• Work instruction
An exact copy of the lines from the top of the data through the line with "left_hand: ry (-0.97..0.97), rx" is what you should give, with no pictures in it.

= = = = = = =

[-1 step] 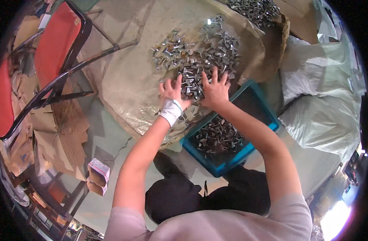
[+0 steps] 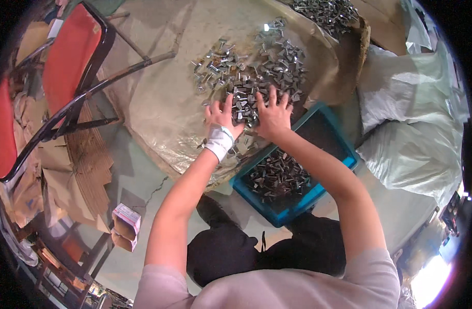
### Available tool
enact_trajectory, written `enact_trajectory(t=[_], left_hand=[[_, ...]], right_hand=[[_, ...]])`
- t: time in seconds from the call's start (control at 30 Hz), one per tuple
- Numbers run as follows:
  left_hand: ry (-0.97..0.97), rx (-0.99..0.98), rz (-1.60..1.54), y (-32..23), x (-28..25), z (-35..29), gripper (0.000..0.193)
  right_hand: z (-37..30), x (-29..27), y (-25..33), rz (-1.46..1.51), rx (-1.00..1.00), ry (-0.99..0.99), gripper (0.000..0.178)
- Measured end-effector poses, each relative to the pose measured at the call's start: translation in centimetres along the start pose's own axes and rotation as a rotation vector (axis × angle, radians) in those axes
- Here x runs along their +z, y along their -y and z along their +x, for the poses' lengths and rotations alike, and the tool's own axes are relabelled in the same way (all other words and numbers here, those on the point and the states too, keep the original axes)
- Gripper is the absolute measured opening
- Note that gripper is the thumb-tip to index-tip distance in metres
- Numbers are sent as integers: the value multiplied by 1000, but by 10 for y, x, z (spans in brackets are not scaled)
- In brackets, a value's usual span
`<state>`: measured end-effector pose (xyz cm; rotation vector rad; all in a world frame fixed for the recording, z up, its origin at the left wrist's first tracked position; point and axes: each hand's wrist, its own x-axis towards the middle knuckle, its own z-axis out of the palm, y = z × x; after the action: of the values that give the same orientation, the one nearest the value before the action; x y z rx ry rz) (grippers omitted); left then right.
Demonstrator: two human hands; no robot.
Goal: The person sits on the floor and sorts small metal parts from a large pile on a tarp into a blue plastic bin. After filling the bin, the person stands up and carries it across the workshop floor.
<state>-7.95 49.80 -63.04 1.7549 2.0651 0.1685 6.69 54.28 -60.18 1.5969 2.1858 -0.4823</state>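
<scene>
Small silvery metal parts, each with a thin pin-like stem, lie in a loose heap on a brownish plastic sheet. At the heap's near left side rests my left hand, fingers spread, with a white wrap round its wrist. My right hand lies palm down on the near right side, its fingers also apart and touching the parts. Between the two hands several parts show. Under my palms the parts are hidden. Below my right forearm stands a teal bin holding darker-looking metal parts.
At left, a folding chair with red padding reaches over the sheet. Flattened cardboard lies beneath it, and a small open box sits on the floor. White sacks stand at right. Another metal heap is at the far side.
My right hand has shifted very slightly left, narrowing the gap between my hands. My left hand stays almost where it was.
</scene>
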Motion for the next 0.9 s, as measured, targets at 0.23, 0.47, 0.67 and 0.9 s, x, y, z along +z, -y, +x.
enact_trajectory(t=[0.23, 0.47, 0.67, 0.9], left_hand=[[65, -70, -185, 3, 2, 7, 87], [41, -14, -183, -3, 3, 11, 81], [38, 122, -426, -6, 20, 5, 63], [26, 26, -676, 1, 27, -1, 43]], right_hand=[[1, 5, 8, 202, -64, -78, 86], [6, 0, 5, 209, -72, -62, 95], [-2, 20, 14, 401, -26, -45, 83], [-6, 32, 32, 611, 65, -80, 74]])
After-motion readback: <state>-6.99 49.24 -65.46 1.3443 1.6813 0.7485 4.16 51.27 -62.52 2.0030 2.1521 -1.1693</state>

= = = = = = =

• Written reply
[-1 step] 
[+0 steps] 
### Available tool
enact_trajectory, written `enact_trajectory(t=[_], left_hand=[[_, ...]], right_hand=[[_, ...]])`
- t: time in seconds from the call's start (control at 30 Hz), one per tuple
- Numbers run as follows:
  left_hand: ry (-0.97..0.97), rx (-0.99..0.98), rz (-1.60..1.54), y (-32..23), x (-28..25), z (-35..29), gripper (0.000..0.193)

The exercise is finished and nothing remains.